To successfully leverage the abundance of data held within an EHR system for epidemiological studies, advanced biomedical informatics tools are needed. Fortunately, computer science and engineering methodologies applied to medical data have progressed rapidly, and new technologies are emerging at a rapid pace. In our work, we apply a broad range of techniques and methodologies to fully utilize information stored in the EHRs.8,2628,35 Our algorithms are developed by a multidisciplinary team, where clinicians, epidemiologists, quality experts and informaticians work closely together to identify clinical terms commonly used to describe a concept in the medical record and to identify where and how these terms are stored in the EHR. When clinical concepts are more subjective (e.g. patient reported outcomes, such as pain, fatigue and nausea) or severity of illness is of interest machine learning and deep learning tools may be required.56,57 While big data and EHRs provide new avenues of clinical data for research and population-based studies, these data are unserviceable if the appropriate tools and software are not developed within a multidisciplinary team.

As machine learning algorithms are adopted into routine clinical care, scientific rigor and generalizability are of the highest importance. Concerns are arising regarding bias and equity of data-driven algorithms in healthcare,58 particularly because they are often trained on historical data that may be biased or only include non-representative populations, similar to what has been found of older clinical trials.16,59,60 The algorithms developed to predict patient outcomes from a predominantly white affluent population may not produce accurate results in a different patient population. Furthermore, bias in training data could further accentuate health disparities.61 While the development of site-specific tools unlocks data within the EHR, these tools lack rigor and reproducibility if they are not extensively validated both internally and externally. Validation goes well beyond evaluating for problems of overfitting. Rather, validation requires assessments of performance in a completely separate health care system, where terminologies used by providers in clinical documentation might confound NLP algorithms developed in another system.62 Our use of the VAH data to validate our SHC derived multidomain pain information is a useful example. External validation ensures that the prediction models developed are applicable to diverse populations, represent general populations and not the possible select patients who might be seen only at an academic facility. However, external validation is difficult due to resource, technology, privacy, and incentive limitations. To manage these shortcomings, transparency is needed on the data used to train and validate the models and how training data are representative of the broader population. This information can help prioritize research agendas, highlight populations under-represented in this wave of medical informatics and can inform policy around equitable healthcare development and practice.

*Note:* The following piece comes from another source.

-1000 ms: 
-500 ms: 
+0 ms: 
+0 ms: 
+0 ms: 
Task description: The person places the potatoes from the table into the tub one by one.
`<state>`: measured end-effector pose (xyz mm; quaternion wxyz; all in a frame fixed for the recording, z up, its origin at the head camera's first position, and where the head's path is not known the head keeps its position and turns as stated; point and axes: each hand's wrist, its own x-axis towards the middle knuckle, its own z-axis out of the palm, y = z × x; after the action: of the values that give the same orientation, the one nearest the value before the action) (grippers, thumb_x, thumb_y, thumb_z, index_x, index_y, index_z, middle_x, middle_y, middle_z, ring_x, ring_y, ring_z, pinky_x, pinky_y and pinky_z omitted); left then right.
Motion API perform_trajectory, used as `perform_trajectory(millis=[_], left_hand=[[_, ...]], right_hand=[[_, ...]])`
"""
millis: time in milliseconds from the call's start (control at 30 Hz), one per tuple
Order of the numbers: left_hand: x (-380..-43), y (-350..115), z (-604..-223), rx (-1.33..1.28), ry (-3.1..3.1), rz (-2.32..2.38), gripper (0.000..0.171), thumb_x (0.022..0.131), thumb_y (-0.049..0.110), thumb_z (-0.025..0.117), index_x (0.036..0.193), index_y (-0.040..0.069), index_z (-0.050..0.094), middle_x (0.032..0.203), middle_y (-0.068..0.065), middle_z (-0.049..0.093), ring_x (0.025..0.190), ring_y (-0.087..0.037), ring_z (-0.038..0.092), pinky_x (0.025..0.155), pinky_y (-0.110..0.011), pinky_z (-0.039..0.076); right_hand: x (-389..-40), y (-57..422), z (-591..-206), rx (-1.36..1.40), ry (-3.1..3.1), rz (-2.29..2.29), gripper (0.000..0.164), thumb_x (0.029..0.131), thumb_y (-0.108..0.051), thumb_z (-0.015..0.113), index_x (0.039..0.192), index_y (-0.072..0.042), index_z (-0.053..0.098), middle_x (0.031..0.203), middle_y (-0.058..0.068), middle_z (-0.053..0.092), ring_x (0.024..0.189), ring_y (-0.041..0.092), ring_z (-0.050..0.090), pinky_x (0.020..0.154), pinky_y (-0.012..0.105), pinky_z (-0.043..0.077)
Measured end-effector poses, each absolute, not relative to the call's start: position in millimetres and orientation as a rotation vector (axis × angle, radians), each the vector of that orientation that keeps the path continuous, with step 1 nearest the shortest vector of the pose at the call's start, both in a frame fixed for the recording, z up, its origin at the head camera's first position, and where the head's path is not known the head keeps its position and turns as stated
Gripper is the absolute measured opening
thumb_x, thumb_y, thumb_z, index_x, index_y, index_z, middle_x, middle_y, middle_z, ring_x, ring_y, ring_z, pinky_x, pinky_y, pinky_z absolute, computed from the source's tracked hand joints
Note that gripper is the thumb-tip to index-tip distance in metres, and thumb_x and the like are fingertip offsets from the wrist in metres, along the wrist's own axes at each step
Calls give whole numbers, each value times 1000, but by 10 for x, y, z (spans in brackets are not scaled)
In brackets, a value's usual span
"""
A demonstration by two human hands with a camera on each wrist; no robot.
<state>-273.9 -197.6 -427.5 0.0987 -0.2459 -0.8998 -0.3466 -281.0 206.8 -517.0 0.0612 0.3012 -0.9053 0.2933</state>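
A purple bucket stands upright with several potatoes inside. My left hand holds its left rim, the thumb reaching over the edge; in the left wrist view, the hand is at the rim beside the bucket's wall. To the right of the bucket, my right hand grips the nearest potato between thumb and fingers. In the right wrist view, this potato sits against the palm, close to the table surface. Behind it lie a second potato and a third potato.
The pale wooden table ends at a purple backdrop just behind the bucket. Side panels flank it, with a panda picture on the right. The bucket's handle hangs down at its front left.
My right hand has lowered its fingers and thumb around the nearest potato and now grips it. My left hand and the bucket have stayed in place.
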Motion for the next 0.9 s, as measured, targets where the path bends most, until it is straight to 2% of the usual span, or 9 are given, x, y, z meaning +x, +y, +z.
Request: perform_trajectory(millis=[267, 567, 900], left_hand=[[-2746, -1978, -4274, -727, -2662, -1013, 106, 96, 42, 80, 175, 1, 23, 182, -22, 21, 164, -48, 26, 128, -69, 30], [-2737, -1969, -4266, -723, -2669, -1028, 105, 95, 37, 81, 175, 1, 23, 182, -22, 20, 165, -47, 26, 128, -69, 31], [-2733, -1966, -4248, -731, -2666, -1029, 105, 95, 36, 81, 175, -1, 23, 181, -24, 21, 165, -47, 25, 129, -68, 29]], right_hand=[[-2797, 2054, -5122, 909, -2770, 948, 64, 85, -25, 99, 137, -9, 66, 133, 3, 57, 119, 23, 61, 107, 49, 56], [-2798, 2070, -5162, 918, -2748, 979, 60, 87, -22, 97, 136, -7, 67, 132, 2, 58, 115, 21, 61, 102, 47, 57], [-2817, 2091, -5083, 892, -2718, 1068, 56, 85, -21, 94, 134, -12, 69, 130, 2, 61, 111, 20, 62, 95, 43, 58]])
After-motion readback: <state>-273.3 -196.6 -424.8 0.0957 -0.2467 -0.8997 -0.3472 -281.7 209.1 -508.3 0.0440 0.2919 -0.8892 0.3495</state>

A core aspect of a biomedical informatics approach to population-based cancer research is the ability to fuse diverse data to create a “tapestry” of information that can be used to learn from and predict patient trajectories.63 Registry data, such as the CCR and its associated Surveillance Epidemiology and End Results (SEER) data,64 provide the backbone of population epidemiology studies. However these data provide only a skeleton of patient outcomes and have limited clinical information and knowledge about treatment decisions. By linking registry data with EHRs, the gaps in information can be filled and new knowledge generated. In our work, we have the ability to analyze population-level oncology data with the added information on biomarkers, social determinants of health, quality of care and other patient-reported outcomes. By linking of these data to patient surveys, patient-generated data, and other environmental and social factors, an unprecedented tapestry of the patient journey through their cancer care can be obtained, where precision oncology can flourish and shared decision making is facilitated.

In conclusion, advanced technologies applied to routinely collected her clinical data presents an opportunity to advance population-level quality assessment. We have developed our CAPTIVE system to efficiently and accurately assess the quality of healthcare delivery for oncology patients. We focus on clinical guidelines and endorsed quality metrics that in the past have been underreported due to limited data availability. While we provide examples of potential use cases for our system, many more opportunities exist for knowledge discovery, improved patient outcomes, and the development of a learning healthcare system. The pipeline we have developed can be shared across systems and provide the groundwork for novel informatics-based epidemiological studies.

ACKNOWLEDGEMENTS

Funding

Tina M Hernandez-Boussard was awarded grant number R01HS024096 from the Agency for Healthcare Research and Quality. Tina M Hernandez-Boussard was awarded grant number R01CA183962 from the National Cancer Institute of the National Institutes of Health. The content of this work is solely the responsibility of the authors and does not necessarily represent the official views of the National Institutes of Health or of the Agency for Healthcare Research and Quality.

Footnotes

Conflicts of Interest: The authors declare no conflicts of interest.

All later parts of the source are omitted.